In some circumstances, your doctor may advise you to:
  • Denosumab (Xgeva, Prolia): This medication is frequently used to treat patients with cancer-related hypercalcemia who do not react well to bisphosphonates.
  • Prednisone: If your hypercalcemia is caused by high vitamin D levels, short-term use of steroid tablets such as prednisone is usually beneficial.
  • IV fluids and diuretics: Extremely high calcium levels can be dangerous. You may require hospitalization for therapy with IV fluids and diuretics to quickly lower the calcium level in order to avoid heart rhythm difficulties or nervous system damage.
  • Calcitonin (Miacalcin): This salmon hormone regulates calcium levels in the blood. Mild nausea may occur as a side effect.
  • Calcimimetics: This sort of medication can aid in the regulation of hyperactive parathyroid glands. Cinacalcet (Sensipar) is now licensed for the treatment of hypercalcemia.

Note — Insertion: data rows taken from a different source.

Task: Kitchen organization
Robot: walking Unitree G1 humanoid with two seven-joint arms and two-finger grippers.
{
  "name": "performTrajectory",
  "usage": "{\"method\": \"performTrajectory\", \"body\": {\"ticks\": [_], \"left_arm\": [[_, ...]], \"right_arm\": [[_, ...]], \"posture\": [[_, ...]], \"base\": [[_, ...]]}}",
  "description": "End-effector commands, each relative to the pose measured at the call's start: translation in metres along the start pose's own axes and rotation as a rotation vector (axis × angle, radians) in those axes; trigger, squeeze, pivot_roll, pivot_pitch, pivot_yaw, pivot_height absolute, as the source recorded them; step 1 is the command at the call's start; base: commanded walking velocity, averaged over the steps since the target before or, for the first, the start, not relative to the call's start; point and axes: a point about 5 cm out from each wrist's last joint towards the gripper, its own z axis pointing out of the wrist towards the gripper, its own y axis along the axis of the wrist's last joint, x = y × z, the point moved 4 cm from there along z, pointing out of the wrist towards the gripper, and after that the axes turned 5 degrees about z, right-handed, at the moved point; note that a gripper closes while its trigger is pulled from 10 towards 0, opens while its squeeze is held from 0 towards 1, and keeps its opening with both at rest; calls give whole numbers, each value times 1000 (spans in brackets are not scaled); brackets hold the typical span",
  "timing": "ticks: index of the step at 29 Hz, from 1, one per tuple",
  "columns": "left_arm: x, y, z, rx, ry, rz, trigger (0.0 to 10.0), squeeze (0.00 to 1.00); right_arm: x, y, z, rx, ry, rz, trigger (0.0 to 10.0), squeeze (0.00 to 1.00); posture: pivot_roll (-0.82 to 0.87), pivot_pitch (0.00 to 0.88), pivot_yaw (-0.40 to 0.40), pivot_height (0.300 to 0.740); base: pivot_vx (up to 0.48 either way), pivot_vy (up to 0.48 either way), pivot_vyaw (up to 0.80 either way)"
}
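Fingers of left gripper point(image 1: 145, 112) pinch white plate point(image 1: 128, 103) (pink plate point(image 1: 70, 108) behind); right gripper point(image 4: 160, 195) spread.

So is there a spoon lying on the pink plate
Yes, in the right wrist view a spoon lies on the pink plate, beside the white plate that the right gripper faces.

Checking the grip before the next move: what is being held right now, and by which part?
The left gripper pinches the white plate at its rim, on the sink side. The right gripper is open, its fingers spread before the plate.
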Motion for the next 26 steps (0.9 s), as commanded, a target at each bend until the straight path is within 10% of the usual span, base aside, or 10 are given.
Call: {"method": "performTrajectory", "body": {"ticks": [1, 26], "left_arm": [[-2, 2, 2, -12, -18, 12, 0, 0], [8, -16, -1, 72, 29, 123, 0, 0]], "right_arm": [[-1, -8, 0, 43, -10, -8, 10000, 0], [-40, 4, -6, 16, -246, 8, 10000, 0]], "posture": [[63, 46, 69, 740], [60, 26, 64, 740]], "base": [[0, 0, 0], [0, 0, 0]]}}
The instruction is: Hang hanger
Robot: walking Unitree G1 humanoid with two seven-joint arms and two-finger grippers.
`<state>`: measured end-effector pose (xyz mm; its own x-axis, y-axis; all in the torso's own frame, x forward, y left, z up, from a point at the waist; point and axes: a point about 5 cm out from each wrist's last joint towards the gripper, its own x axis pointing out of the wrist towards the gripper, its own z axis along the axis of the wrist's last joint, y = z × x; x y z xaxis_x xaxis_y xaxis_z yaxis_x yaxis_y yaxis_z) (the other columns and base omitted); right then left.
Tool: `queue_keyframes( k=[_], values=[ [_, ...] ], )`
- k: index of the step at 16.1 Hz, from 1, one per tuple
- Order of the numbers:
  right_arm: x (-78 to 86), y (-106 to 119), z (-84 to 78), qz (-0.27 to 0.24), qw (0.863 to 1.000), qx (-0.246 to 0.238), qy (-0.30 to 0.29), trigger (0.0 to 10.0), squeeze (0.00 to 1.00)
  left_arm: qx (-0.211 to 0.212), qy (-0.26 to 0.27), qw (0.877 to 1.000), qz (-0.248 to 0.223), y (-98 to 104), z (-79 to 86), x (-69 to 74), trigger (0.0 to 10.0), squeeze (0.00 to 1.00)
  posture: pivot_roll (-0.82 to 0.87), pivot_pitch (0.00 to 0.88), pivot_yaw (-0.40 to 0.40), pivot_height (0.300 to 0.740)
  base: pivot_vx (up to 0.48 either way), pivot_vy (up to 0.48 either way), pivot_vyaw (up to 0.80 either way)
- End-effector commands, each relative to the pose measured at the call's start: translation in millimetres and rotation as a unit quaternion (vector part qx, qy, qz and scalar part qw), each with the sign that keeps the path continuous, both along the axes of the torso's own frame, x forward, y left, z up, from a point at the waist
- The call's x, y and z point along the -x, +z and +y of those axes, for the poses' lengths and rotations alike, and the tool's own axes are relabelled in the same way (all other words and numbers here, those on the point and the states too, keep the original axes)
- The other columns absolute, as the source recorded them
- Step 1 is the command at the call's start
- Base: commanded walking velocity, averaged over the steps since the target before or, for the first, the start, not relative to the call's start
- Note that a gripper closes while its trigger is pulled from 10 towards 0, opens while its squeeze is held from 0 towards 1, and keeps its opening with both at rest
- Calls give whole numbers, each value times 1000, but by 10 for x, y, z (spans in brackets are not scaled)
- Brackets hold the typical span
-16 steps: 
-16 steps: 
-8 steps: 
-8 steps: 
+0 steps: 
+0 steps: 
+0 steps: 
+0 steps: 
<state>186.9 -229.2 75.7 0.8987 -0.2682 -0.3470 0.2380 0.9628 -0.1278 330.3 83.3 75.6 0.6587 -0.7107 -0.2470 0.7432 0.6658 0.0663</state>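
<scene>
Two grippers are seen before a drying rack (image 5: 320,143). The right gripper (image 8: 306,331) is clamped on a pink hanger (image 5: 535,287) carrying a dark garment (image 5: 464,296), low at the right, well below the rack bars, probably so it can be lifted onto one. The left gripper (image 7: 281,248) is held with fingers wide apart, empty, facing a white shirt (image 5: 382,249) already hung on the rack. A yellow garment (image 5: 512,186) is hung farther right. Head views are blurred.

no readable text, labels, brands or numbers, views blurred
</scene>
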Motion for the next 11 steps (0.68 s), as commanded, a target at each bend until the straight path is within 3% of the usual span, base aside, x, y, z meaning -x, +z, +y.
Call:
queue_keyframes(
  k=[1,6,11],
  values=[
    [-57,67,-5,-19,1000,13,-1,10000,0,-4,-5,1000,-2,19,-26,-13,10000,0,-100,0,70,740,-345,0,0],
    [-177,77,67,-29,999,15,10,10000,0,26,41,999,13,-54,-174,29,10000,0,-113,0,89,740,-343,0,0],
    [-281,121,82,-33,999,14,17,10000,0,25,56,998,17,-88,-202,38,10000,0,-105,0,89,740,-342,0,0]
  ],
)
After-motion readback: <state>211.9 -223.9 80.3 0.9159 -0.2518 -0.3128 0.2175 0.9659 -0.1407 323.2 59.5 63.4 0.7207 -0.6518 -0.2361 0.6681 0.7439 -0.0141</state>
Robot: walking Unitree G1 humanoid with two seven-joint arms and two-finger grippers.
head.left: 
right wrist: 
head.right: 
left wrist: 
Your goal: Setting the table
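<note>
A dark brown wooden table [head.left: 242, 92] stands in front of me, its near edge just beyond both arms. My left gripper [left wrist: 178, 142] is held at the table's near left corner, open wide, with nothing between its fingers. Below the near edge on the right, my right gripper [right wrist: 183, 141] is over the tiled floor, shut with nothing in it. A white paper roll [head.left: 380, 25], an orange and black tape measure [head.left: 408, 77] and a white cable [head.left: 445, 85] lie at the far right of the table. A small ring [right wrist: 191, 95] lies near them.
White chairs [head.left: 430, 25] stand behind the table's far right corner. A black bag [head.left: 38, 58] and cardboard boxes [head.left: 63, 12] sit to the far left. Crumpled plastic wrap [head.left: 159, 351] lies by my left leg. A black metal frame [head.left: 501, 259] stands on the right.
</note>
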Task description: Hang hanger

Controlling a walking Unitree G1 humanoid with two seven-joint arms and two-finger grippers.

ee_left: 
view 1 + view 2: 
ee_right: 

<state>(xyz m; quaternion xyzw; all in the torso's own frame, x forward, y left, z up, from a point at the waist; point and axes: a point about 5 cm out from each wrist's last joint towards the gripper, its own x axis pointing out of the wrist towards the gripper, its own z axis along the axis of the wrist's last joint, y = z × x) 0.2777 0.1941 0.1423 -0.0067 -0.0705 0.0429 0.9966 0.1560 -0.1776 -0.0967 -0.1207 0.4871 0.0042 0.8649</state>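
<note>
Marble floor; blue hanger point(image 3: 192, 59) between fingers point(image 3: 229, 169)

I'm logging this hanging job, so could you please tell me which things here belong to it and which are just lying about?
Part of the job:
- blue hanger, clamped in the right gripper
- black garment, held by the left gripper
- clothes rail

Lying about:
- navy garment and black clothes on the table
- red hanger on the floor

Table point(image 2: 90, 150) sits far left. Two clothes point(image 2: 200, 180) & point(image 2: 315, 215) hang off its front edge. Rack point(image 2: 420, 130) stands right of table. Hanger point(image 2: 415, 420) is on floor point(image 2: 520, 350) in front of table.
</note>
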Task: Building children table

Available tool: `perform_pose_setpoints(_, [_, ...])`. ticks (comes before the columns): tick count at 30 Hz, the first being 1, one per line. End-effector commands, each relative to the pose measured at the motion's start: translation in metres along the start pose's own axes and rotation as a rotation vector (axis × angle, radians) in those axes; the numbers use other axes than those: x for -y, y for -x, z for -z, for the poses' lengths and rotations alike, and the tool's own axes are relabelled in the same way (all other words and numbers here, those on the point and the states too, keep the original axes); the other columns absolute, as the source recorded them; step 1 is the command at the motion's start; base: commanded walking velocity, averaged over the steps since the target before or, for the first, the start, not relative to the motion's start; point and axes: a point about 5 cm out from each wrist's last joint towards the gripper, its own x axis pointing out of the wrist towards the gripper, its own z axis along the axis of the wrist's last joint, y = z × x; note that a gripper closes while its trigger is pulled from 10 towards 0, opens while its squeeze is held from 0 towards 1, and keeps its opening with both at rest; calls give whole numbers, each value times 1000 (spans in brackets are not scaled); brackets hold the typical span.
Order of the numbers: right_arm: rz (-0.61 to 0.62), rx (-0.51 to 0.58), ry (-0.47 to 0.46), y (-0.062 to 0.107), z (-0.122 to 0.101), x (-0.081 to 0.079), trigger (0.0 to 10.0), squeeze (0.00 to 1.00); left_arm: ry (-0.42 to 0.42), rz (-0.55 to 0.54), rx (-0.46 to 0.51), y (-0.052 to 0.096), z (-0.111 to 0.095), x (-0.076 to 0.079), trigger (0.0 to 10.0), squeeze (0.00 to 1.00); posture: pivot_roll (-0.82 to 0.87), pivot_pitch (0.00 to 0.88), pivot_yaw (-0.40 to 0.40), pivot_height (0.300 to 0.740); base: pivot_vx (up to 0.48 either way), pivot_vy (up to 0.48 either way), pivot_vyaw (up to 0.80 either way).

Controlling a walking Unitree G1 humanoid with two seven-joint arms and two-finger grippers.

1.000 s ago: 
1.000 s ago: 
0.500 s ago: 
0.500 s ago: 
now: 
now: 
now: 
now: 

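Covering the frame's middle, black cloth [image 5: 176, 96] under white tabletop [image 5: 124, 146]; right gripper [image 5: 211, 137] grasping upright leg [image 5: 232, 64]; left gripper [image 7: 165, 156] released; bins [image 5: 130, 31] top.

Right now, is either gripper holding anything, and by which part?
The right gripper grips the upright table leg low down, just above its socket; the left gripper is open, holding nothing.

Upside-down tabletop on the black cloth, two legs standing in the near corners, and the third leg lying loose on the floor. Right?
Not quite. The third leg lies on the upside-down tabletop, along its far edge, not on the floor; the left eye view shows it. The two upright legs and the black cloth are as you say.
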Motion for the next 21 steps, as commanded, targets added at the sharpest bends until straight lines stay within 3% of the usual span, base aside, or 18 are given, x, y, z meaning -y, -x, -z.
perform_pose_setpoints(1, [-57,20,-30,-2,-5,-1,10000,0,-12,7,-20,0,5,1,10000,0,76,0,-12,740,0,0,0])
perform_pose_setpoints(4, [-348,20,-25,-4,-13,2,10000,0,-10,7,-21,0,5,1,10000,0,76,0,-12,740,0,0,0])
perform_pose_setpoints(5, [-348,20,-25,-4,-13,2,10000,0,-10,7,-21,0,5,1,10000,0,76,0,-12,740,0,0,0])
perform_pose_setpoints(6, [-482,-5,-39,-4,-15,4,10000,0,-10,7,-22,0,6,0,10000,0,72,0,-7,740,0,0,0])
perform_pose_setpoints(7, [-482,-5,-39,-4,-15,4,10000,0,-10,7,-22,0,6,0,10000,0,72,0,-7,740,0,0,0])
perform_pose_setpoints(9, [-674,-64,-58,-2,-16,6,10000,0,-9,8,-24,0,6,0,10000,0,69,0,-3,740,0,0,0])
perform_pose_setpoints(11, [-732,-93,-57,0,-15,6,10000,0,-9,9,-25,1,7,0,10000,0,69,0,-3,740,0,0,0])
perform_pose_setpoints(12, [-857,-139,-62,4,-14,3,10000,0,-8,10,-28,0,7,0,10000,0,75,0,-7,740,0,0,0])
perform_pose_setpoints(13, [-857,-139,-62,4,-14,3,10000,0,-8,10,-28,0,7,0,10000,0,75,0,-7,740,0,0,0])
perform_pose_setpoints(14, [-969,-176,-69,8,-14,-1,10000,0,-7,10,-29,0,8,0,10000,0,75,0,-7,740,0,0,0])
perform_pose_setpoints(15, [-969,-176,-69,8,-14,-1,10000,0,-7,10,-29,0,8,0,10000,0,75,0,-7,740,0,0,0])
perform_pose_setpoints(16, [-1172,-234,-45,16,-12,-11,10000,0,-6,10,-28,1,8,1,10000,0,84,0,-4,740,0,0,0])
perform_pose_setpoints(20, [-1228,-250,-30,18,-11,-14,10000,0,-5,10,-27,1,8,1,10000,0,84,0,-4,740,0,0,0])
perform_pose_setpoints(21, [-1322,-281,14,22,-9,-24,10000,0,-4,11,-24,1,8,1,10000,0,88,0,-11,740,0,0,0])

  • Bisphosphonates: Intravenous osteoporosis medications, which can rapidly lower calcium levels, are frequently used to treat cancer-related hypercalcemia. The risks of this treatment include jaw disintegration (osteonecrosis) and some forms of thigh fractures.

Surgical and other procedures

Surgery to remove the tissue causing the disease will often cure problems associated with hyperactive parathyroid glands. In many cases, only one of the four parathyroid glands of a person is afflicted. A particular scanning test employs the injection of a small quantity of radioactive material to target the malfunctioning gland or glands.